The petition in addition to charging that defendant Stonewall J. Walton was employed as attorney by the executrix, includes the charge that he was employed by all of the plaintiffs. The petition charges the same fraudulent representations as made to each and all of the plaintiffs that there were no other assets, and concerning the purpose for which the receipts were to be used, but the signing and delivery of the receipts was a several act of each plaintiff. A certain sum was written into each receipt, and under the terms of this petition it is that sum which each plaintiff respectively seeks to recover. In this, the plaintiffs do not show a joint right, and there is a misjoinder of parties plaintiff. [Levering v. Schnell, 78 Mo. 167; Donahue v. Bragg, 49 Mo.
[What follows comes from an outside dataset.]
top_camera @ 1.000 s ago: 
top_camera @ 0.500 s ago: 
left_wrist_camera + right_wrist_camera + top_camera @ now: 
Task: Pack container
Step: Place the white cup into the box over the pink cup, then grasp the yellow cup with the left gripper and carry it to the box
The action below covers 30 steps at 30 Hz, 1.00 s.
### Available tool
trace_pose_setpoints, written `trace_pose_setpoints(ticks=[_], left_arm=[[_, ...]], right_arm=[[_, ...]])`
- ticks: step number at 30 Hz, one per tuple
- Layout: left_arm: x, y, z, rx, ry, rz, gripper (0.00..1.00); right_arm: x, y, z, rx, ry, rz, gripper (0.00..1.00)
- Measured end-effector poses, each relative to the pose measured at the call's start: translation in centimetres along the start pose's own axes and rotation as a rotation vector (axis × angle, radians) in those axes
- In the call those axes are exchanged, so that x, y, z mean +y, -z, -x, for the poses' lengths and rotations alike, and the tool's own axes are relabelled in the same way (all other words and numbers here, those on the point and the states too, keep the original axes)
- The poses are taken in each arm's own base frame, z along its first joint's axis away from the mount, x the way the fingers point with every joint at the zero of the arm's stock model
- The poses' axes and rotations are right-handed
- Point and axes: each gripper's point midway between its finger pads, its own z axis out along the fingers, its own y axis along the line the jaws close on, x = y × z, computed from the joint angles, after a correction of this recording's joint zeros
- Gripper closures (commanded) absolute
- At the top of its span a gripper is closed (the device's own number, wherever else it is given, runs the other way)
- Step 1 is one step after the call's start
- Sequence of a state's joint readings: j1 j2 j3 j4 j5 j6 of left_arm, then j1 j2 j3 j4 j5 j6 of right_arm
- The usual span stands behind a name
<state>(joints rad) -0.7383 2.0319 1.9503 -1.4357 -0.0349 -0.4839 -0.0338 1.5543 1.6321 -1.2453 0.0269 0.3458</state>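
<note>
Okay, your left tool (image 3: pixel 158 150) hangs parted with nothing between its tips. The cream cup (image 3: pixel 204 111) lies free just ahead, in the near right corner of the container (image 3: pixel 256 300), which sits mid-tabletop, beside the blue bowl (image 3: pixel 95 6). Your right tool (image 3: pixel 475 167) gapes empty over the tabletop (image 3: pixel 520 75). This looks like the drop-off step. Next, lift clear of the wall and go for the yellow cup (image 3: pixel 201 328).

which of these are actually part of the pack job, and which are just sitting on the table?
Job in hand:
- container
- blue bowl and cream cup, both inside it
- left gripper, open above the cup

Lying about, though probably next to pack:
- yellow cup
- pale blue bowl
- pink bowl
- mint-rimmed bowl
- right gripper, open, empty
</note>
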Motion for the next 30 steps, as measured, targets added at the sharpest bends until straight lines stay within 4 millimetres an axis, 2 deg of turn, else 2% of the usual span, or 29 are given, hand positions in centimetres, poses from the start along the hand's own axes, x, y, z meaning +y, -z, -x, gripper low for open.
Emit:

App. 273.] Under that theory also one defendant is charged with converting all of these several sums, and using them, in part for the benefit of himself or upon lands of his own, and in part for the benefit of the other defendant, upon lands owned by her severally, and in part upon lands owned by them jointly.
The trial court did not err in sustaining the demurrer, and the judgment is affirmed. Seddon, C., concurs.
The foregoing opinion by LINDSAY, C., is adopted as the opinion of the court. All of the judges concur.